## Work order
Your answer should be the full data, transcribed exactly, with no pictures in it.

___ Record extracts ___

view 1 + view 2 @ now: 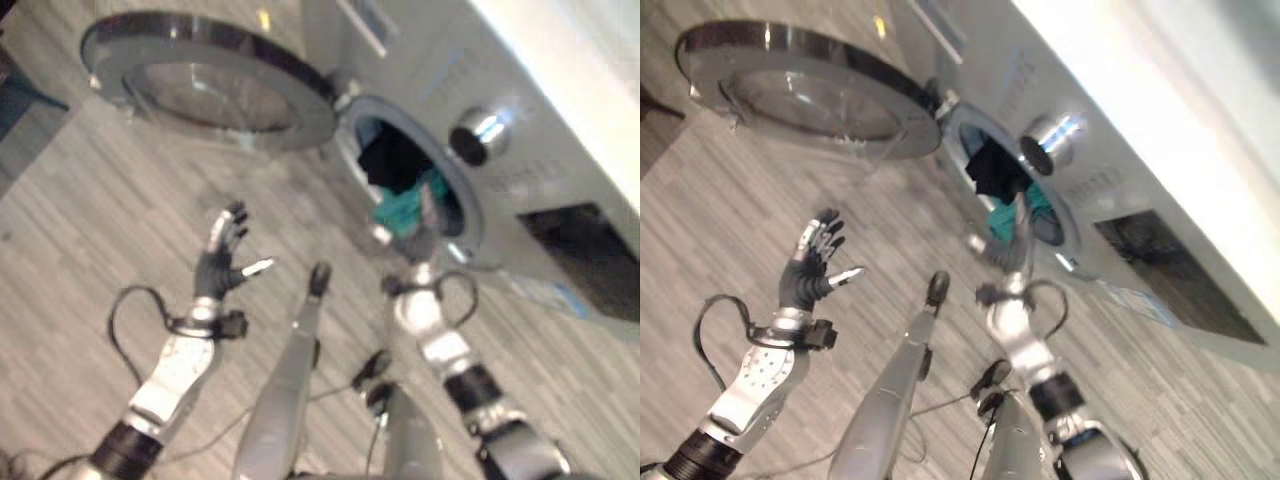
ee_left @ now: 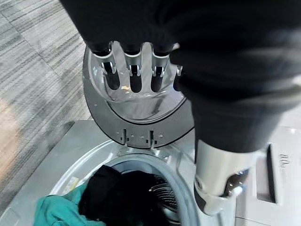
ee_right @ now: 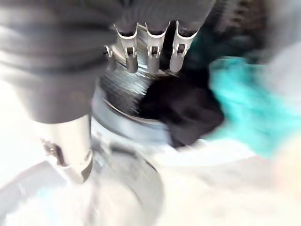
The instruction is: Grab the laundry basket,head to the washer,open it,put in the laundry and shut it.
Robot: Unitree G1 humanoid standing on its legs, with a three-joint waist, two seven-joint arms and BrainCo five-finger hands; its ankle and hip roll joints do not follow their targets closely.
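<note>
Right hand [image 1: 425, 215], fingers extended, reaches to the washer [image 1: 560, 130] mouth, apparently pushing laundry inward; left hand [image 1: 222, 255] hovers spread and empty over the floor [image 1: 80, 230], clear of the door [image 1: 210, 80], which stands swung fully open for loading. Two garments sit at the drum mouth, one black [image 2: 117, 197] and one teal [image 2: 56, 212], both partly protruding.
</note>
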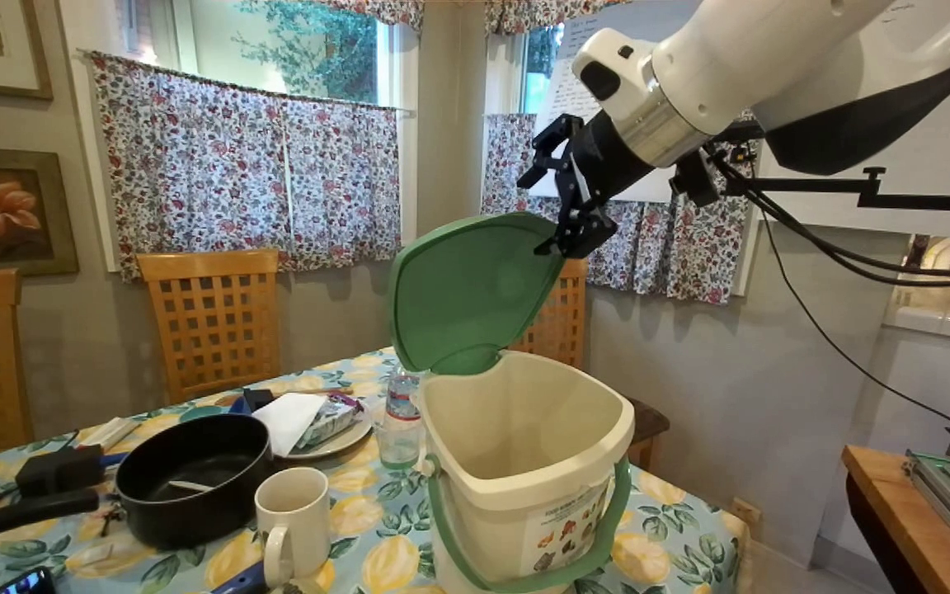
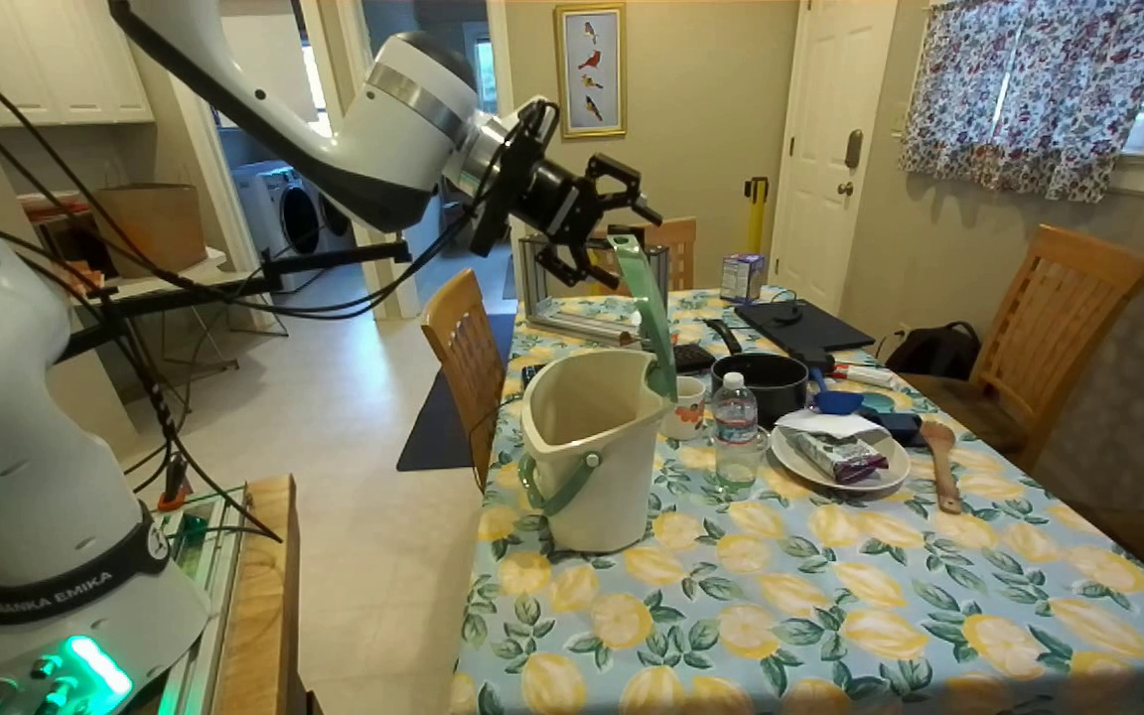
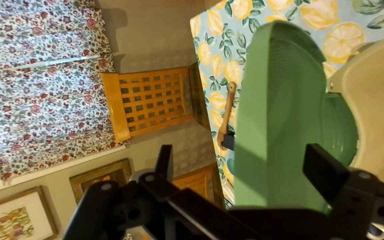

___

## Task result
view 1 + view 2 @ now: 
ee_left @ now: 
ee_right @ now: 
The instruction is: Grab the laundry basket,head to the washer,open it,put in the laundry and shut it.
Robot: Unitree G1 humanoid standing on its legs, with a three-joint waist, two seven-joint arms and BrainCo five-finger hands; its ankle and hip roll joints do not follow their targets closely.
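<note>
Right hand [image 1: 425, 215], fingers extended, reaches to the washer [image 1: 560, 130] mouth, apparently pushing laundry inward; left hand [image 1: 222, 255] hovers spread and empty over the floor [image 1: 80, 230], clear of the door [image 1: 210, 80], which stands swung fully open for loading. Two garments sit at the drum mouth, one black [image 2: 117, 197] and one teal [image 2: 56, 212], both partly protruding.
</note>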

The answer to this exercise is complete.